--- Source information Enclosed Below ---

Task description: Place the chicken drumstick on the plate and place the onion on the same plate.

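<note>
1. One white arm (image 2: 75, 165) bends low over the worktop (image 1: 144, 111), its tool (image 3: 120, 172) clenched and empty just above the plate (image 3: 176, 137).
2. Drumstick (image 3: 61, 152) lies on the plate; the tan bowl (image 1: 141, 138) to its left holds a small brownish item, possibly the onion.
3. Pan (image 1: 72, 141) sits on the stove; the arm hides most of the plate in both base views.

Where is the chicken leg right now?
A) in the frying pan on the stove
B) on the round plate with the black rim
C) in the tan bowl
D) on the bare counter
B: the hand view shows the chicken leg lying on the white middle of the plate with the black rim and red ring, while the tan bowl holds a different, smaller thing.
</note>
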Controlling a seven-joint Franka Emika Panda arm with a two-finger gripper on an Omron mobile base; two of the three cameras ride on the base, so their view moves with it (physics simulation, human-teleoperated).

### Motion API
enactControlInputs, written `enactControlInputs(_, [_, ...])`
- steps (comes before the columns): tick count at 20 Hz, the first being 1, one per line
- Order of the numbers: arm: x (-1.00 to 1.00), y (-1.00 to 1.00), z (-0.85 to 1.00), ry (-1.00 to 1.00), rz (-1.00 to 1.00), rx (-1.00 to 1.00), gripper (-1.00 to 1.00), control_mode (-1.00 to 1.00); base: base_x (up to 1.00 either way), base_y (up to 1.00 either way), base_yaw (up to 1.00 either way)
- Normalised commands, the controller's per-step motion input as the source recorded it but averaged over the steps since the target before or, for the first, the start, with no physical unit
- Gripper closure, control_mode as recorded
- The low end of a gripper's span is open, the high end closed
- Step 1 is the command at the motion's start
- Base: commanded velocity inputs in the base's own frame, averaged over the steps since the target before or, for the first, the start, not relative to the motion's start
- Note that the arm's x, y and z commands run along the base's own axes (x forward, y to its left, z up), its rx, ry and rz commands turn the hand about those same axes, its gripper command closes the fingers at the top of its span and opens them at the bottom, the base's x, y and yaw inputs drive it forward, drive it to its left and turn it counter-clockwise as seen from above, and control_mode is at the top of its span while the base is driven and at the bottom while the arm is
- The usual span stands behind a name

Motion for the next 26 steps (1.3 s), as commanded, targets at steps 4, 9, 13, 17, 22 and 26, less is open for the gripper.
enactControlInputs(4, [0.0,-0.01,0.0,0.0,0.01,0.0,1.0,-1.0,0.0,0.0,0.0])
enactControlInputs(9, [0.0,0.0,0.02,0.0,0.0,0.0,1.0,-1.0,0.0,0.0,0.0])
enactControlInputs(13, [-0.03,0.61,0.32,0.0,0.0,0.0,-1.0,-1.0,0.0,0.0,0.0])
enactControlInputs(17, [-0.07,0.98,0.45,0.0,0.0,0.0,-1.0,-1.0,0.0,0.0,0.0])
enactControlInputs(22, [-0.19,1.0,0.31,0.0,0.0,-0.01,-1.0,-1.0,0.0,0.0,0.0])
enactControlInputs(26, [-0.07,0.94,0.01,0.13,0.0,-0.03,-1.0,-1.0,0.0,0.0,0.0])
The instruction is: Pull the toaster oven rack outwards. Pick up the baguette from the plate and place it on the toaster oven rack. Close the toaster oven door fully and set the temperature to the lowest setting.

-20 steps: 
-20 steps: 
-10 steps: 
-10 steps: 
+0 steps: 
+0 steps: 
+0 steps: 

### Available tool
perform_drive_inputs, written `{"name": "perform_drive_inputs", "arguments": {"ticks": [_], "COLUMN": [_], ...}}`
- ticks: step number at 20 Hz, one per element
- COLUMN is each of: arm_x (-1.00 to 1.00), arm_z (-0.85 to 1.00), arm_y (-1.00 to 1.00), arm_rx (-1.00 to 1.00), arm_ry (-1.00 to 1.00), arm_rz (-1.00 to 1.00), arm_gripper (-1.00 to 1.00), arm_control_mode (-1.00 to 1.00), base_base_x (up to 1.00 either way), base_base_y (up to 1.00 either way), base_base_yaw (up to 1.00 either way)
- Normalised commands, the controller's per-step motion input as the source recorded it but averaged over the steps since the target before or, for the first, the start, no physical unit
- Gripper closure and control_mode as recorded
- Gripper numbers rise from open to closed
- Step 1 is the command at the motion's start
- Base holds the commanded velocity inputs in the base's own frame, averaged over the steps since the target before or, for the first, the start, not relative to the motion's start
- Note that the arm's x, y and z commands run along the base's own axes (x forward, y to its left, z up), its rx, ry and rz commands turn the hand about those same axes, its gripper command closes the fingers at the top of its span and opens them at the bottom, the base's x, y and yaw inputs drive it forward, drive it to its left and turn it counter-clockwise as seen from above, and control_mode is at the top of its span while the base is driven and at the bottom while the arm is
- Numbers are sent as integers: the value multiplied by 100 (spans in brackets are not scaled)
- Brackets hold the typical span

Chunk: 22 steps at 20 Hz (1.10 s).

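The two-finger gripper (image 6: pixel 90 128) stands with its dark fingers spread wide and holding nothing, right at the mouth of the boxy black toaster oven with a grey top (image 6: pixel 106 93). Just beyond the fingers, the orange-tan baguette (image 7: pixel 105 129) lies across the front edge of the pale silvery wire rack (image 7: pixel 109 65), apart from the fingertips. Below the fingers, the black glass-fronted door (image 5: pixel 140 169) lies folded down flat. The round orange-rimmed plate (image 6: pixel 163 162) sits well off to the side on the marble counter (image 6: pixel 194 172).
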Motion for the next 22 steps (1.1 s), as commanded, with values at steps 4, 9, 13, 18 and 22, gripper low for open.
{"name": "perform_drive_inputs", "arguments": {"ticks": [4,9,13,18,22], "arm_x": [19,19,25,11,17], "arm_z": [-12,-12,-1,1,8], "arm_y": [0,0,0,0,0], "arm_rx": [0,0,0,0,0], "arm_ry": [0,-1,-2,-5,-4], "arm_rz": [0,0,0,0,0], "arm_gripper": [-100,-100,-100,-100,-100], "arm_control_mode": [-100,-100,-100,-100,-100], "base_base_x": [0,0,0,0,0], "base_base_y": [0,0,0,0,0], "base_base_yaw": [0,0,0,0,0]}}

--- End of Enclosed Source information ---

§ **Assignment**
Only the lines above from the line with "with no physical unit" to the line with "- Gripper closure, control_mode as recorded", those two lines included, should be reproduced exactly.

§ **Solved problem**
- Normalised commands, the controller's per-step motion input as the source recorded it but averaged over the steps since the target before or, for the first, the start, with no physical unit
- Gripper closure, control_mode as recorded

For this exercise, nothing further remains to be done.